Since November of last year, one of Microsoft's big themes for Internet Explorer 9 has been "graphics hardware acceleration" using Windows DirectX. Just last week, Mozilla's Firefox 4 beta turned on graphics hardware acceleration by default. And last March, the Google Chrome team announced its ANGLE project to do something similar, while just last week a Google engineer blogged about Chrome 7 including graphics acceleration.
In response, Microsoft's Program Manager Lead for Web Graphics, Ted Johnson, has just posted on the IEblog, claiming that while other browser may be starting to implement graphics hardware acceleration, only IE9's is "full."
In the blog post, Johnson claims that IE9 graphics hardware acceleration works with "everything on every Web page—text, images, backgrounds, borders, SVG content, HTML5 video and audio—using the Windows DirectX graphics APIs. With Platform Preview 3 in July, IE9 introduced a hardware-accelerated HTML5 canvas." the competing API for web graphics, WebGL, only accelerates that last, and Google's ANGLE (Almost Native Graphics Layer Engine) project is only concerned with translating some WebGL code to display using Windows DirectX, which enjoys far more support on today's PC hardware.

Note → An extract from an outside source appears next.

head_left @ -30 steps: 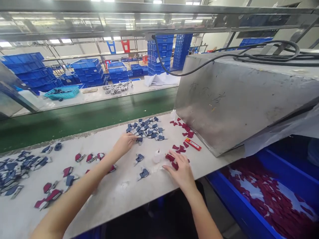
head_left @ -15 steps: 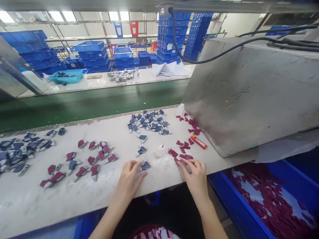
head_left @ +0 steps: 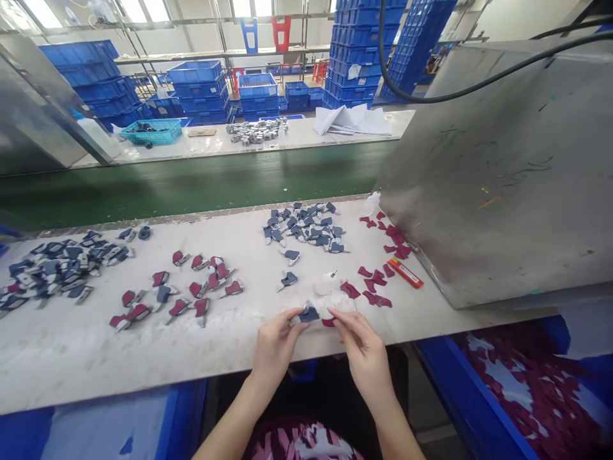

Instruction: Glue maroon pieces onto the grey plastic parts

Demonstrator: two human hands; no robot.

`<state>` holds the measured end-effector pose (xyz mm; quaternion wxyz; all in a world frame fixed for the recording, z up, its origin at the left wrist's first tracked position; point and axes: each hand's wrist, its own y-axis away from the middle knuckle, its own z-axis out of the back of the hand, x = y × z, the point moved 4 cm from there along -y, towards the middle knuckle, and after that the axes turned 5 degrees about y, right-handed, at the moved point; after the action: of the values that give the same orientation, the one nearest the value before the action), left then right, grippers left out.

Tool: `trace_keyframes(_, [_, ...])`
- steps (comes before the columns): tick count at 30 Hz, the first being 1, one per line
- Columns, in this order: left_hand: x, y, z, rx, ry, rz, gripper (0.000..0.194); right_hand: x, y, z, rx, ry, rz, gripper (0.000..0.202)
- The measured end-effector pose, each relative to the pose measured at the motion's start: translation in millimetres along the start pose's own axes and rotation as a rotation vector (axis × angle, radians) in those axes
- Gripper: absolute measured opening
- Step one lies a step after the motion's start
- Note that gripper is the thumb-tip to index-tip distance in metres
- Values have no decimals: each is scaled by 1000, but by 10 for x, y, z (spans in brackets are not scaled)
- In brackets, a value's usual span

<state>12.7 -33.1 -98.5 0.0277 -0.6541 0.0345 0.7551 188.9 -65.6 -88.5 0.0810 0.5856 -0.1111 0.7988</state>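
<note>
My left hand (head_left: 278,335) pinches a small dark blue and grey piece (head_left: 309,314) between thumb and fingers, above the table's front edge. In my right hand (head_left: 361,338) is a small maroon cut-out piece (head_left: 328,322), held at the fingertips close to the blue one. Two more blue and grey pieces (head_left: 288,280) lie in a line beyond my left hand, leading to a heap of the same kind (head_left: 306,227). Loose maroon pieces (head_left: 377,299) are scattered beyond my right hand. A small whitish, translucent container (head_left: 325,284) stands between them.
Maroon-faced pieces (head_left: 201,308) lie left of centre, with a blue-grey pile (head_left: 62,265) farther left. A red and yellow packet (head_left: 406,273) rests by the large metal housing (head_left: 502,191). A green belt (head_left: 215,182) runs behind. Blue bins (head_left: 472,399) stand below the table.
My right hand has picked up a maroon piece and brought it toward my left hand. My left hand has lifted the blue and grey piece off the table. The camera view has shifted.
</note>
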Motion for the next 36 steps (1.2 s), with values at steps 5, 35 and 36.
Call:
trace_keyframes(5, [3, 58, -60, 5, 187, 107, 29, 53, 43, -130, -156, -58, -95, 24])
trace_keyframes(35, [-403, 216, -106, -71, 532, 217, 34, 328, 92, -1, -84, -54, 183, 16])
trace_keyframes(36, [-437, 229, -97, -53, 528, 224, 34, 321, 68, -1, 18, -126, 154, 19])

Why is using graphics hardware so important? because the graphics processor and memory are much faster at manipulating images like those the browser has to display on-screen. Microsoft has demonstrated this on its IE9 Test Drive site site with several test pages showing spinning logos and animated fish-tank visuals. the tests report frames-per-second, a common measure of graphics performance, especially for 3D games. in my quick test of the new Firefox 4 beta 5, I found that it's graphics acceleration indeed bumped its performance on the fish demo slightly above that of the IE9 Platform Preview, but the spinning logo's demo still trailed significantly.
Mozilla, too, has provided a demo that tests graphics acceleration, and running this in Google Chrome 6 shows that browser's potential Achilles heel: It delivered 4 frames per second. Firefox 4 beta 5 came in at 91, while the IE9 platform preview showed 67 frames per second. IE Test Drive's Psychedelic Browsing demo showed a similar skew: Chrome 6 clocked 50 revolutions per minute, compared with Firefox's 1774 and IE9 Platform Preview's 1810. Another test showing an animated font enlargement performed smoothly in IE9, nearly as smoothly in Firefox 4 beta, but jerkily in Chrome 6.
Why is that?
Microsoft claims it's because their nascent browser is using graphics hardware to accelerate page composition and the final desktop window composition as well as just content rendering. according to Johnson, "Based on their blog posts, the hardware-accelerated implementations of other browsers generally accelerate one phase or the other, but not yet both."
Another reason is that Chrome and Firefox also have to support multiple platforms — Mac and Linux — in addition to Windows, so they require a translation layer (such as Chrome's ANGLE) before the content can get to DirectX. IE9, claims Johnson, uses native DirectX code, with any intervening layers.
Not only can graphics-hardware support speed up web graphics and game-type pages, but it's ideal for making video — in particular HD video — play smoothly. to someone who likes to view web TV content on a big-screen TV, this is pretty important.
Microsoft has announced the availability of the first actual beta of Internet Explorer for next Wednesday. For those how prefer to avoid the earlier Platform Preview's bare bones interface, it will be a good chance to play with the next version of Internet Explorer. And at that time, not only will we be able to see its graphics-hardware-enhanced speed, but also what's up Microsoft's sleeve in terms of a new user interface. Meanwhile, you can already head to the IE9 Test Drive site to download the Platform Preview and try out your own speed tests.